--- DIRECTIONS FOR THIS TASK ---
Wherever the listing has a line with the string "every", copy that line out.

★ ★ ★ ★ ★ ★ ★

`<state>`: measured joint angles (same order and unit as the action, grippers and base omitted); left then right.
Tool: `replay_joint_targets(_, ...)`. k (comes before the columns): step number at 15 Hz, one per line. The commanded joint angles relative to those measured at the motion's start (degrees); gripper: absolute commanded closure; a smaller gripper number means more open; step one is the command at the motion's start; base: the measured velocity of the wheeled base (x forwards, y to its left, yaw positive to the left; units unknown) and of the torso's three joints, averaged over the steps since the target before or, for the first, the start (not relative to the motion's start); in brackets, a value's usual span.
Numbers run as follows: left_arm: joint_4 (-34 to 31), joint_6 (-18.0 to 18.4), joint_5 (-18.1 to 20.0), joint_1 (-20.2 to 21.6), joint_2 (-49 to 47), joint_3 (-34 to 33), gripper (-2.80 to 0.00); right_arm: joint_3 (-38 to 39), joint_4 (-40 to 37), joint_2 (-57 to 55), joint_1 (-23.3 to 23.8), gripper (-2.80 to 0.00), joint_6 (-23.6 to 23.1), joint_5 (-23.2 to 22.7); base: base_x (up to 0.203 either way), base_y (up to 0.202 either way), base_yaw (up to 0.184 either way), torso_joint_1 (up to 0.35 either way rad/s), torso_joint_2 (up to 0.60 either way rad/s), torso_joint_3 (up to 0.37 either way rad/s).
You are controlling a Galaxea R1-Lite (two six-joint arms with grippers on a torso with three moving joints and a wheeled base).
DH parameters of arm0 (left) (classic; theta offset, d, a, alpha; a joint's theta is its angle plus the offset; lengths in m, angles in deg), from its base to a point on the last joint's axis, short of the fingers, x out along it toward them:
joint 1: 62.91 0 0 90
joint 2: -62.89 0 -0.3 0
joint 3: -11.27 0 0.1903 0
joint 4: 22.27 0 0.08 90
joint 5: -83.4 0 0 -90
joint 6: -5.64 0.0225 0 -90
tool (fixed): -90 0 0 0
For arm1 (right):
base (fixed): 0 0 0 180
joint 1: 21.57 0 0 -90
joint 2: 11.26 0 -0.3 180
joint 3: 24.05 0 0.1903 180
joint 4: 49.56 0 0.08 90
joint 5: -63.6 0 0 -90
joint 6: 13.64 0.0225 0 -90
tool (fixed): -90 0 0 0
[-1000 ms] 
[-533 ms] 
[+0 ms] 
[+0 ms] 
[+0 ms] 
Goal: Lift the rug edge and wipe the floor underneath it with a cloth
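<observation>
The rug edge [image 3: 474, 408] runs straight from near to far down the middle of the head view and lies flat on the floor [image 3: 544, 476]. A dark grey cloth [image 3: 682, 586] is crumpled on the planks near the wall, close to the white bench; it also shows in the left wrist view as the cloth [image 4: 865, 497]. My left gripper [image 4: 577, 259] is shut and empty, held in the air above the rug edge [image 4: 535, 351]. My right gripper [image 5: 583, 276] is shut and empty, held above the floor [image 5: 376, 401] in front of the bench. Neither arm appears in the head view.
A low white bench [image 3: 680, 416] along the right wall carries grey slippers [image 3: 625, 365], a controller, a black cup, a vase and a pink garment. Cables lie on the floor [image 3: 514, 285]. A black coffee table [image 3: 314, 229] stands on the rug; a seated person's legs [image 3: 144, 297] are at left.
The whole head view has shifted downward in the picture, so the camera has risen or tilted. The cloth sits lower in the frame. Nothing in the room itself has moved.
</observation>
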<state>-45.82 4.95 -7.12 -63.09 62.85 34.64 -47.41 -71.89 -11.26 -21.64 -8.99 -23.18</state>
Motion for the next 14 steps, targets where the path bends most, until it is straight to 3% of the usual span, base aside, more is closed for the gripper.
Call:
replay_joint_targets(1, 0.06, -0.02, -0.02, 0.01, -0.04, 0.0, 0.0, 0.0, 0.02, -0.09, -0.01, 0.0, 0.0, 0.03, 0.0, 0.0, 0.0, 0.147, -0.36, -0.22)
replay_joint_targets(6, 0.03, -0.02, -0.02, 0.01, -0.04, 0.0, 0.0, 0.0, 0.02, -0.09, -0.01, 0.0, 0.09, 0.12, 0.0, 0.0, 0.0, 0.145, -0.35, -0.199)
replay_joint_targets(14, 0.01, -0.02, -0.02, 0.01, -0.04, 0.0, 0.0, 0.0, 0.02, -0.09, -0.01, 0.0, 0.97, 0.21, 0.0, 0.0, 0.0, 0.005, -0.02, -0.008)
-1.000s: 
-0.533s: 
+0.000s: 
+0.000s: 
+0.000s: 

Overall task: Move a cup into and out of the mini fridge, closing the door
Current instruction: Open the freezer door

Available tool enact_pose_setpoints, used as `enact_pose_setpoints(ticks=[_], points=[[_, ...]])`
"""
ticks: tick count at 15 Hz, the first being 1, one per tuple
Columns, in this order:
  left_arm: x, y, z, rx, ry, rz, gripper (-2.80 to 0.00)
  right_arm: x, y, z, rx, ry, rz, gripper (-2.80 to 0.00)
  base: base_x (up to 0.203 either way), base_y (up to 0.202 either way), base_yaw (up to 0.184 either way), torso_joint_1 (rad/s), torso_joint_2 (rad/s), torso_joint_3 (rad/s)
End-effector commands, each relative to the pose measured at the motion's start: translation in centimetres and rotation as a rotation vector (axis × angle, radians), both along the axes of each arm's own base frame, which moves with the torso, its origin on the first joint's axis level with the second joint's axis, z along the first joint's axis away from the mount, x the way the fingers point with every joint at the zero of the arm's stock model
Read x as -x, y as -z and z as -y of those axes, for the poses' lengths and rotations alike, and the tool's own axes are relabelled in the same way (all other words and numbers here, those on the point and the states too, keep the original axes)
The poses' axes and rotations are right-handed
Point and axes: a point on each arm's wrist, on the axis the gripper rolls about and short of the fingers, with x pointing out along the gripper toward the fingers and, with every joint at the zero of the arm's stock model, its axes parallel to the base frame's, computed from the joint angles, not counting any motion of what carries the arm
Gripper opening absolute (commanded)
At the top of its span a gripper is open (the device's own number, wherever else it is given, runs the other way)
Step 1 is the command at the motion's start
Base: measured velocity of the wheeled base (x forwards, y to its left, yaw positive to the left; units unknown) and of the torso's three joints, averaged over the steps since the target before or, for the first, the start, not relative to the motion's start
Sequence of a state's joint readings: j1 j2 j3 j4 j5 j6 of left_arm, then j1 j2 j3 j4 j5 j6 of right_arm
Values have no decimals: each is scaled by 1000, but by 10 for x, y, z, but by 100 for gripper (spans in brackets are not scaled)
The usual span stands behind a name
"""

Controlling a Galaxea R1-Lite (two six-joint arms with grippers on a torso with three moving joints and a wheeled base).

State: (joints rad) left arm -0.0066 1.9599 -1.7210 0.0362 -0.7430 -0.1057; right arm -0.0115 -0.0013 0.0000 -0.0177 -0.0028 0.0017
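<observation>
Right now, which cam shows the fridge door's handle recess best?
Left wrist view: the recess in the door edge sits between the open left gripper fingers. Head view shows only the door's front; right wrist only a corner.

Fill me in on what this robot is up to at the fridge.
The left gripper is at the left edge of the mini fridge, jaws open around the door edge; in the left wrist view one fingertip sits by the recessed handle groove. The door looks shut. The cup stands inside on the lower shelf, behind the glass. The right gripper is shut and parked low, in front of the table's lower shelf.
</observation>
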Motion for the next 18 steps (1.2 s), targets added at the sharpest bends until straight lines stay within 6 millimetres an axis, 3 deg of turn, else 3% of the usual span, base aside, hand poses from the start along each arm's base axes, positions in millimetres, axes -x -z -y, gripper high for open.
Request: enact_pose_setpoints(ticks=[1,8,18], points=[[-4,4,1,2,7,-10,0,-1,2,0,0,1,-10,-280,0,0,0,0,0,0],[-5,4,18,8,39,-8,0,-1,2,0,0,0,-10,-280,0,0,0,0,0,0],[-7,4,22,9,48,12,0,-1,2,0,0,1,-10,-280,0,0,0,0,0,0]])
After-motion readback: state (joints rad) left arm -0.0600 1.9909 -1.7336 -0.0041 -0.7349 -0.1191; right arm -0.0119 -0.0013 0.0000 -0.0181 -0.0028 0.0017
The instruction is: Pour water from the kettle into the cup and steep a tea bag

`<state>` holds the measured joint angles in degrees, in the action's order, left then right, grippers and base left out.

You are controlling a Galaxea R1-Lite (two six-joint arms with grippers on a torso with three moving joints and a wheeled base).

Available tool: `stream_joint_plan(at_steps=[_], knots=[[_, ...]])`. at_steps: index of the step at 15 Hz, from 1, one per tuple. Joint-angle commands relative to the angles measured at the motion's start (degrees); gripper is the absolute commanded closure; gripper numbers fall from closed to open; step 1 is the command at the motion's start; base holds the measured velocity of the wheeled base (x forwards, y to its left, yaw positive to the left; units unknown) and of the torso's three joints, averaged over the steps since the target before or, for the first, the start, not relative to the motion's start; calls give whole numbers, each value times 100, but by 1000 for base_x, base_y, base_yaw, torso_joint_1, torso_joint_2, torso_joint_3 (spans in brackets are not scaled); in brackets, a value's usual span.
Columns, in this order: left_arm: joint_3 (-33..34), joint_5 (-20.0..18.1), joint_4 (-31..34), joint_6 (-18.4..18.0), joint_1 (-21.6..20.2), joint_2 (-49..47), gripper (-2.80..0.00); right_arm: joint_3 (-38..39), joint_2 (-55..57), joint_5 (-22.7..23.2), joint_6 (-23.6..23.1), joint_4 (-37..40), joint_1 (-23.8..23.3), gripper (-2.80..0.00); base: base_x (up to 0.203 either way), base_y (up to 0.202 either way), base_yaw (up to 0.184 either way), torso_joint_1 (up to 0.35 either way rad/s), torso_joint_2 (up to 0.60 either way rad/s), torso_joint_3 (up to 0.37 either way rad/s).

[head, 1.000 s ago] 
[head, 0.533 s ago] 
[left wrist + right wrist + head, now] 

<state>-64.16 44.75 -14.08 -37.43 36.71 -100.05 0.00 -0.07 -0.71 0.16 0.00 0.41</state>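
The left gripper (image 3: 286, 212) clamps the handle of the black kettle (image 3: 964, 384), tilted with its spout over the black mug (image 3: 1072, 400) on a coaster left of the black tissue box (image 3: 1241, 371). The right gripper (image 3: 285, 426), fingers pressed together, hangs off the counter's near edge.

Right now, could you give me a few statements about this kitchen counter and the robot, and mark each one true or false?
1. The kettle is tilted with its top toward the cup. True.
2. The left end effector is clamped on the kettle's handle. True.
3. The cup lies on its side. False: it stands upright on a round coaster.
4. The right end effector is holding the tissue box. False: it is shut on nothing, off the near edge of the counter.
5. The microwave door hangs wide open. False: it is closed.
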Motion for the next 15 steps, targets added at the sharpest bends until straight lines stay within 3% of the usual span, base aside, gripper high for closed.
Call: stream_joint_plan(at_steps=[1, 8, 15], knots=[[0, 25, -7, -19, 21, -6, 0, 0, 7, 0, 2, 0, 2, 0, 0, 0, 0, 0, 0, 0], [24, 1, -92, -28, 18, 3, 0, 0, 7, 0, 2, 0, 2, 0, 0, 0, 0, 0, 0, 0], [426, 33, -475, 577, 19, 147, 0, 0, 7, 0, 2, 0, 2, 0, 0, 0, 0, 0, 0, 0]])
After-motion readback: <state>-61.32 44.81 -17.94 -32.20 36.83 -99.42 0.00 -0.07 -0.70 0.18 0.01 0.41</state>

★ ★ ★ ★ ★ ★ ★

--- SOLUTION TO THE EXERCISE ---
End-effector commands, each relative to the pose measured at the motion's start: translation in centimetres and rotation as a rotation vector (axis × angle, radians), both along the axes of each arm's own base frame, which moves with the torso, its origin on the first joint's axis level with the second joint's axis, z along the first joint's axis away from the mount, x the way the fingers point with every joint at the zero of the arm's stock model
Point and axes: a point on each arm's wrist, on the axis the gripper rolls about and short of the fingers, with x pointing out along the gripper toward the fingers and, with every joint at the zero of the arm's stock model, its axes parallel to the base frame's, computed from the joint angles, not counting any motion of what carries the arm

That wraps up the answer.